Insolvenza Veneto Banca: il Tribunale di Treviso si riserva. Richiesta consulenza tecnica

Si è svolta nella mattinata di oggi la preannunciata udienza relativa alla richiesta della Procura di Treviso di dichiarare lo stato di insolvenza di Veneto Banca ai fini del suo fallimento, alla quale ha presenziato l’allora Presidente del Cda, Massimo Lanza, contestato da un gruppo di risparmiatori all’uscita del Tribunale.

Lo stato di insolvenza dell’Istituto potrebbe configurare una nuova fattispecie di reato da imputare a Veneto Banca, ovverosia quello di bancarotta, che allungherebbe di molto il termine di prescrizione dei reati e, di conseguenza, aumenterebbe la possibilità per i risparmiatori “azzerati” dal crollo dei titoli di ottenere il risarcimento del danno in sede penale.

In particolare, il Tribunale di Treviso dovrà chiarire se la Banca sarebbe stata in grado di onorare il rimborso del prestito obbligazionario emesso nel 2007 alla sua scadenza naturale prevista per il 21 giugno 2017.

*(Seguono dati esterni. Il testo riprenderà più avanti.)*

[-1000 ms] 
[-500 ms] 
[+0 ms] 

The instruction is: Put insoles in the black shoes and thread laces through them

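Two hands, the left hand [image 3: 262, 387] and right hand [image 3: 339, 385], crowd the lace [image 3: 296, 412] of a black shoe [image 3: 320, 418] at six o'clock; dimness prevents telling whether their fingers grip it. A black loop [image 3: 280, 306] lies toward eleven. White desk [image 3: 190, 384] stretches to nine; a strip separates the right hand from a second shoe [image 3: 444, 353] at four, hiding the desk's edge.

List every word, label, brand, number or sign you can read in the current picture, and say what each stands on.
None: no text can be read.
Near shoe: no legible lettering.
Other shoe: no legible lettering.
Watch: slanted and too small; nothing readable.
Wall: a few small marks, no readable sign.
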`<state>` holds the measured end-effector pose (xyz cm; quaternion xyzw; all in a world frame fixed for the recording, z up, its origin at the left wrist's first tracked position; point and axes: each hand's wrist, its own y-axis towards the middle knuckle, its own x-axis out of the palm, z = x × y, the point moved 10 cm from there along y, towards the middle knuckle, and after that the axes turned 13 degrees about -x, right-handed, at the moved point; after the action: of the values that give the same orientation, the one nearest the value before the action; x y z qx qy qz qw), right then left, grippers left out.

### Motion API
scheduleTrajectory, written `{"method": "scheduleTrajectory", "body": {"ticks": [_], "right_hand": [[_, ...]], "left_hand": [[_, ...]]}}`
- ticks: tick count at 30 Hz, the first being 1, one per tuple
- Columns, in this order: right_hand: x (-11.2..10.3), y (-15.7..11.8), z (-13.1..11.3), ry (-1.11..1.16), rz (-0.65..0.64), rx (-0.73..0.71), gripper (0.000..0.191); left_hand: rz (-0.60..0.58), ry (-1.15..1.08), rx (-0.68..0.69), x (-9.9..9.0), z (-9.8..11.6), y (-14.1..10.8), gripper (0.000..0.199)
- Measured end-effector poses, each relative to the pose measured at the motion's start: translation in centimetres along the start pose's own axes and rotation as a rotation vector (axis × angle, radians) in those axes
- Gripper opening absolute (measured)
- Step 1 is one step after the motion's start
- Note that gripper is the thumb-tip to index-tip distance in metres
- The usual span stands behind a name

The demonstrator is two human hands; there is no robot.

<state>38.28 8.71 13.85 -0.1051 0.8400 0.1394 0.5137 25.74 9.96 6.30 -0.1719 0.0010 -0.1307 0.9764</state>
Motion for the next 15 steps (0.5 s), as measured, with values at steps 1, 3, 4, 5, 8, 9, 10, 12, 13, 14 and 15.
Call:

E per determinare se Veneto Banca, al momento della messa in liquidazione coatta amministrativa e del passaggio al gruppo Intesa SanPaolo, il 25 giugno dello scorso anno, fosse o meno insolvente potrebbe essere disposta una consulenza tecnica, così come richiesto oggi al Giudice dal pubblico ministero Massimo De Bortoli.

All’esito dell’udienza, il Giudice Dott. Antonello Fabbro si è riservato.

Vi terremo aggiornati non appena verrà sciolta la riserva e si conoscerà la sua decisione in merito all’accertamento peritale.